Entries shown ->
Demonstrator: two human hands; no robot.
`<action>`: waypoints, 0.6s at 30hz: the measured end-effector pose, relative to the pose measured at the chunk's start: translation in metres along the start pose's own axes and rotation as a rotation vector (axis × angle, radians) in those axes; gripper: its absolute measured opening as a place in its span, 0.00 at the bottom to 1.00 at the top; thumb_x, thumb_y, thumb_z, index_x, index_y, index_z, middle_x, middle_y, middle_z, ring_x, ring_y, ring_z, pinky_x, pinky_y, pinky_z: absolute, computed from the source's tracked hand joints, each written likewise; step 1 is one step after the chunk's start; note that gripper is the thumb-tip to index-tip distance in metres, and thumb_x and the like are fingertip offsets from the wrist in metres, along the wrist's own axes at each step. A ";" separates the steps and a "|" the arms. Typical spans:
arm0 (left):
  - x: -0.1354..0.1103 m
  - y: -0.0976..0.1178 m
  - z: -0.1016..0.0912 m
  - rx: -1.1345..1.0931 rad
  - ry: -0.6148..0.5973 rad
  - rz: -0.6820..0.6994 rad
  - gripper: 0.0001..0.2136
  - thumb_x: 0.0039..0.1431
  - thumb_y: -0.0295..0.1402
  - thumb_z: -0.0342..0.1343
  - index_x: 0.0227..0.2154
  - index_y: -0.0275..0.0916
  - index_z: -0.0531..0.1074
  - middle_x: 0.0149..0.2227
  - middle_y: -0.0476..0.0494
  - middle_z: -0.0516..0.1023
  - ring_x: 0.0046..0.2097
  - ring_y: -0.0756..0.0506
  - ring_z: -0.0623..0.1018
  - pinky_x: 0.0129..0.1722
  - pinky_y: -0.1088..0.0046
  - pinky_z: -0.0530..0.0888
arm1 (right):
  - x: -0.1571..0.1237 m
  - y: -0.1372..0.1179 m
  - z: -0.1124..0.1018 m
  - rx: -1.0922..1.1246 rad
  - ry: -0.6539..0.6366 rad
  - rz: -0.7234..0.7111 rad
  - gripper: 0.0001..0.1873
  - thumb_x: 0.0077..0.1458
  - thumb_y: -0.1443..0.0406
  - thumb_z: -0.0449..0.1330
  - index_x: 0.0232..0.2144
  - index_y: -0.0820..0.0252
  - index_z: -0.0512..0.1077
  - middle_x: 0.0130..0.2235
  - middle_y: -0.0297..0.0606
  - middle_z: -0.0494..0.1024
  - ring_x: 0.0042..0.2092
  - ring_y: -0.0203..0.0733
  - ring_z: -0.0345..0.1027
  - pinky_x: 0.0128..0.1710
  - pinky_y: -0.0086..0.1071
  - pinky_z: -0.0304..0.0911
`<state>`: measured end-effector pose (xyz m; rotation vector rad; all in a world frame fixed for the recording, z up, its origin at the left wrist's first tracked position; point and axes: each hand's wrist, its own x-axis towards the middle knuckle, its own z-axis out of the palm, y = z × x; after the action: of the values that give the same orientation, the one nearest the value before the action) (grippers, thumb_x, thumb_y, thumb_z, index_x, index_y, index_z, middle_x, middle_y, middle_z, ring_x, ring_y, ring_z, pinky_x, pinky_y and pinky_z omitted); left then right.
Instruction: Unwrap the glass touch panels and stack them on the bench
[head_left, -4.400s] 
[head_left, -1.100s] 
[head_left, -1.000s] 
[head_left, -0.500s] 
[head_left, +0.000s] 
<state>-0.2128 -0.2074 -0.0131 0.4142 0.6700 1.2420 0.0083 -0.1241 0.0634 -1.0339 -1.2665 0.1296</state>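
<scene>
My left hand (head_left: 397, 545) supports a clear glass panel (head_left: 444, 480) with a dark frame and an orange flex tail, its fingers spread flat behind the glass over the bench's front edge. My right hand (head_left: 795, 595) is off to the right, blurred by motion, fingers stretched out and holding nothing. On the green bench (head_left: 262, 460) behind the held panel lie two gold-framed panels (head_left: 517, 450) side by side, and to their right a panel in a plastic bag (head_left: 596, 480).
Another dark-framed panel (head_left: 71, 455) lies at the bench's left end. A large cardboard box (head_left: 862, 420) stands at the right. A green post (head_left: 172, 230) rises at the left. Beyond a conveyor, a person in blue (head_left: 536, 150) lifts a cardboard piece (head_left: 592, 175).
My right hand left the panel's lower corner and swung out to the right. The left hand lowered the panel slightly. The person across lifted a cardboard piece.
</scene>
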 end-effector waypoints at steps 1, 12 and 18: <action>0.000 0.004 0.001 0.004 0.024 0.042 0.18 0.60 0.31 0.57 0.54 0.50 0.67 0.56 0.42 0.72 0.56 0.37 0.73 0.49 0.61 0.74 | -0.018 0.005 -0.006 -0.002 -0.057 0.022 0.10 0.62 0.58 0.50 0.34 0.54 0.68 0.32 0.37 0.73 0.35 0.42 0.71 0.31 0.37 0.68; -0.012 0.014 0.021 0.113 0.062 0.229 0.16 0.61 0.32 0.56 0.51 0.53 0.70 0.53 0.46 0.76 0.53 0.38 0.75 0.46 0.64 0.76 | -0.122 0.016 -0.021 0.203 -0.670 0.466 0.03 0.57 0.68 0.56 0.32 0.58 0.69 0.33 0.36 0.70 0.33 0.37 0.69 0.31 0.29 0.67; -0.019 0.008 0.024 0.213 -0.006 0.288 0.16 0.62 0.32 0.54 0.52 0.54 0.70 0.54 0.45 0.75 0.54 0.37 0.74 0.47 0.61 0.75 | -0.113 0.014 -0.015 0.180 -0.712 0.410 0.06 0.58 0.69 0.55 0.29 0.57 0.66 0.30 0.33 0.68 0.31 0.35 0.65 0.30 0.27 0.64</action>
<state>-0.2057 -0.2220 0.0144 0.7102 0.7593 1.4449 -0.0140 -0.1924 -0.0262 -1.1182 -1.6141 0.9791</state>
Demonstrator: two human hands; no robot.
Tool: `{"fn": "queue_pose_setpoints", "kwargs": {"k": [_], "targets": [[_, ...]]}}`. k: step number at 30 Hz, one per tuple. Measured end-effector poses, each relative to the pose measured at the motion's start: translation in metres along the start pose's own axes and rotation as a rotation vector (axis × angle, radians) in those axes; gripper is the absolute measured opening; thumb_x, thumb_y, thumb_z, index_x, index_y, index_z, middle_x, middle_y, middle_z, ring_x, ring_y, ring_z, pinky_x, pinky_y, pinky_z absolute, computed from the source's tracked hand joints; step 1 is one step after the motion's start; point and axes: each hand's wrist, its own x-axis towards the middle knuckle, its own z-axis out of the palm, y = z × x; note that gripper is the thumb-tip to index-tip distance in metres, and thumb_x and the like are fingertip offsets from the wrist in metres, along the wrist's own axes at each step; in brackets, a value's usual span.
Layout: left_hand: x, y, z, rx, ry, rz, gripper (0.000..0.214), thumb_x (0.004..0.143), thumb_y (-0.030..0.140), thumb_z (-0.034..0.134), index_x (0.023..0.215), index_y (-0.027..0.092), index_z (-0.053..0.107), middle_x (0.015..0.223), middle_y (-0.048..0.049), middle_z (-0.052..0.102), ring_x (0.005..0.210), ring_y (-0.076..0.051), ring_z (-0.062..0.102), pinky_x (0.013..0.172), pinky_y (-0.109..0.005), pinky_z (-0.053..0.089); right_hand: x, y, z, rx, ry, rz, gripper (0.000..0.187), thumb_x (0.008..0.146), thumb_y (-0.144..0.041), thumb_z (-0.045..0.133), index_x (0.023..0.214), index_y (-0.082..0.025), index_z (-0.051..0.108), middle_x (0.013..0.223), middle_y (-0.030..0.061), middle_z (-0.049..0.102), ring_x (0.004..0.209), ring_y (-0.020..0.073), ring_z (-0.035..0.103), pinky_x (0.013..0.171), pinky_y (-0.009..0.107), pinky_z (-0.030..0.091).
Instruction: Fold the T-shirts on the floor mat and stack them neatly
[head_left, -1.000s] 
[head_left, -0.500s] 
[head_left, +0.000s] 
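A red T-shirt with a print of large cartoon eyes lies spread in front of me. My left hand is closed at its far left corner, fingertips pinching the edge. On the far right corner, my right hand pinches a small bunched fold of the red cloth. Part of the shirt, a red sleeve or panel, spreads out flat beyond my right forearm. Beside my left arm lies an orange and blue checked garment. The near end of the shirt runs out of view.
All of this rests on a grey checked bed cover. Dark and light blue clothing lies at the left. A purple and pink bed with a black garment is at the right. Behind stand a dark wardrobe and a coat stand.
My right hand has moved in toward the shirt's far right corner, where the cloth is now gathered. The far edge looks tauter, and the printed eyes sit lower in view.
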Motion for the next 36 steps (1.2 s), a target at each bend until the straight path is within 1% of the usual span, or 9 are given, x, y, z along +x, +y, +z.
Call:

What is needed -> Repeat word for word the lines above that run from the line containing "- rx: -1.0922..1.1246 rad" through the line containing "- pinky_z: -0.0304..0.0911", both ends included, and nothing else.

Solution to this exercise ->
  - rx: -1.0922..1.1246 rad
  - ry: -0.6539..0.6366 rad
  - rz: -0.7234..0.7111 rad
  - gripper: 0.0001..0.1873
  - thumb_x: 0.0077..0.1458
  - thumb_y: -0.1443..0.0406
  - thumb_z: -0.0449..0.1330
  - index_x: 0.0232..0.2144
  - index_y: -0.0820..0.0252
  - index_z: -0.0512..0.1077
  - middle_x: 0.0130..0.2235
  - middle_y: -0.0297..0.0606
  - middle_z: -0.0494..0.1024
  - ring_x: 0.0042..0.2092
  - ring_y: -0.0203..0.0733
  - ring_z: -0.0345..0.1027
  - pinky_x: 0.0128..0.1710
  - pinky_y: -0.0086..0.1071
  - pinky_z: -0.0304..0.0911

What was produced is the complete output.